Public implementation of "Learning from Suboptimal Demonstration via Self-Supervised Reward Regression" from CoRL'21

Related tags

Deep Learning SSRR
Overview

Self-Supervised Reward Regression (SSRR)

Codebase for CoRL 2021 paper "Learning from Suboptimal Demonstration via Self-Supervised Reward Regression " Authors: Letian "Zac" Chen, Rohan Paleja, Matthew Gombolay

Usage

Quick overview

The pipeline of SSRR includes

  1. Initial IRL: Noisy-AIRL or AIRL.
  2. Noisy Dataset Generation: use initial policy learned in step 1 to generate trajectories with different noise levels and criticize trajectories with initial reward.
  3. Sigmoid Fitting: fit a sigmoid function for the noise-performance relationship using the data obtained in step 2.
  4. Reward Learning: learn a reward function by regressing to the sigmoid relationship obtained in step 3.
  5. Policy Learning: learn a policy by optimizing the reward learned in step 4.

I know this is a long README, but please make sure you read the entirety before trying out our code. Trust me, that will save your time!

Dependencies and Environment Preparations

Code is tested with Python 3.6 with Anaconda.

Required packages:

pip install scipy path.py joblib==0.12.3 flask h5py matplotlib scikit-learn pandas pillow pyprind tqdm nose2 mujoco-py cached_property cloudpickle git+https://github.com/Theano/Theano.git@adfe319ce6b781083d8dc3200fb4481b00853791#egg=Theano git+https://github.com/neocxi/Lasagne.git@484866cf8b38d878e92d521be445968531646bb8#egg=Lasagne plotly==2.0.0 gym[all]==0.14.0 progressbar2 tensorflow-gpu==1.15 imgcat

Test sets of trajectories could be downloaded at Google Drive because Github could not hold files that are larger than 100MB! After downloading, please put full_demos/ under demos/.

If you are directly running python scripts, you will need to add the project root and the rllab_archive folder into your PYTHONPATH:

export PYTHONPATH=/path/to/this/repo/:/path/to/this/repo/rllab_archive/

If you are using the bash scripts provided (for example, noisy_airl_ssrr_drex_comparison_halfcheetah.sh), make sure to replace the first line to be

export PYTHONPATH=/path/to/this/repo/:/path/to/this/repo/rllab_archive/

Initial IRL

We provide code for AIRL and Noisy-AIRL implementation.

Running

Examples of running command would be

python script_experiment/halfcheetah_airl.py --output_dir=./data/halfcheetah_airl_test_1
python script_experiment/hopper_noisy_airl.py --output_dir=./data/hopper_noisy_airl_test_1 --noisy

Please note for Noisy-AIRL, you have to include the --noisy flag to make it actually sample trajectories with noise, otherwise it only changes the loss function according to Equation 6 in the paper.

Results

The result will be available in the output dir specified, and we recommend using rllab viskit to visualize it.
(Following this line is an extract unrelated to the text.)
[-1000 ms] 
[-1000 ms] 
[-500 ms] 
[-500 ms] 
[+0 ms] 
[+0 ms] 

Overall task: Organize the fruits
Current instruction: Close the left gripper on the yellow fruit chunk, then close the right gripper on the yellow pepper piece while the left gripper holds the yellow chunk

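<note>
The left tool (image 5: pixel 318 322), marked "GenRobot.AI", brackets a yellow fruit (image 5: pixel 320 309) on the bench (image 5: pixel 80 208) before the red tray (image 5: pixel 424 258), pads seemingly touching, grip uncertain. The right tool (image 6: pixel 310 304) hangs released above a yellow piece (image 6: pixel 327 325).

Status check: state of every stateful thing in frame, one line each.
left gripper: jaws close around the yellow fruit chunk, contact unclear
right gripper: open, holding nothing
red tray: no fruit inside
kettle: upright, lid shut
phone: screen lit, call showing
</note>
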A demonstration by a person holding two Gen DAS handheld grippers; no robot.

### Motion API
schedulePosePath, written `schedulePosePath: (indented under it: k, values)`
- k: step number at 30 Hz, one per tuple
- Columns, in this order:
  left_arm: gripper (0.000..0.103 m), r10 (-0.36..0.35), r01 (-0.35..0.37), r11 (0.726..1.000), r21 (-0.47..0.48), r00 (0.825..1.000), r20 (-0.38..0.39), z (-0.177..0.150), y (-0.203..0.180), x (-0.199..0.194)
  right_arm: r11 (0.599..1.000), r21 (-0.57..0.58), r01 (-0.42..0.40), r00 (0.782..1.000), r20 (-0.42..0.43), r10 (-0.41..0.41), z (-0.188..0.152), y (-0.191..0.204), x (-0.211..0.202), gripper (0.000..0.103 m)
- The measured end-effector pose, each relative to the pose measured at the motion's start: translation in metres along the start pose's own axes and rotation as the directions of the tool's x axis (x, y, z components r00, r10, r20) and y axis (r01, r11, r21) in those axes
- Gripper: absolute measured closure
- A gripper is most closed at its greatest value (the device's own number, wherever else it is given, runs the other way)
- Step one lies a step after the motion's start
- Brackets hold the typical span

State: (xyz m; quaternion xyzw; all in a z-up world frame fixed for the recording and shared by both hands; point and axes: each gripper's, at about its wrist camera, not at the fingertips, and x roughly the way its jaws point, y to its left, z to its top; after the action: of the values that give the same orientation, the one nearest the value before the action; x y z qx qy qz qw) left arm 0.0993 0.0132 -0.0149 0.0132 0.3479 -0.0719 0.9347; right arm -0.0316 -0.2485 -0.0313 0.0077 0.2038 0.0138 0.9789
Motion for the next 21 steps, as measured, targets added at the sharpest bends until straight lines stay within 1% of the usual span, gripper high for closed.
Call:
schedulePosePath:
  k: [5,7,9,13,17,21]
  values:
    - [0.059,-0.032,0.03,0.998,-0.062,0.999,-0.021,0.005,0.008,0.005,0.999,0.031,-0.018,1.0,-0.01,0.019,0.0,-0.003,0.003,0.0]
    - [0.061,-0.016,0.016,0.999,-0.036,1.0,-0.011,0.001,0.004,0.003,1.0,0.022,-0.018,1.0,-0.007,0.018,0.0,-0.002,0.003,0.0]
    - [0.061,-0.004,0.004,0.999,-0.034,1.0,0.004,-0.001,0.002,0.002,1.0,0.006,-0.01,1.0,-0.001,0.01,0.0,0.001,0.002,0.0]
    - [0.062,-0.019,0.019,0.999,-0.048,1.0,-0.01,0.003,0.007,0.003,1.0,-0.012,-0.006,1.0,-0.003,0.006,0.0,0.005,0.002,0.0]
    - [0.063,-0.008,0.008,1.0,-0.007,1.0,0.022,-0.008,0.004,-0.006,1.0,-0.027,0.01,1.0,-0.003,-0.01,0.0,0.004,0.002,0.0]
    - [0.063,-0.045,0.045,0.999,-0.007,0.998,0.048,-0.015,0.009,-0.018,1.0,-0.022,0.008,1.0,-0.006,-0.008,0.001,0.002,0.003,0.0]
We also provide our run results available in data/{halfcheetah/hopper/ant}_{airl/noisy_airl}_test_1 if you want to skip this step!

Code Structure

The AIRL and Noisy-AIRL codes reside in inverse_rl/ with rllab dependencies in rllab_archive. The AIRL code is adjusted from the original AIRL codebase https://github.com/justinjfu/inverse_rl. The rllab archive was adjusted from the original rllab codebase https://github.com/rll/rllab.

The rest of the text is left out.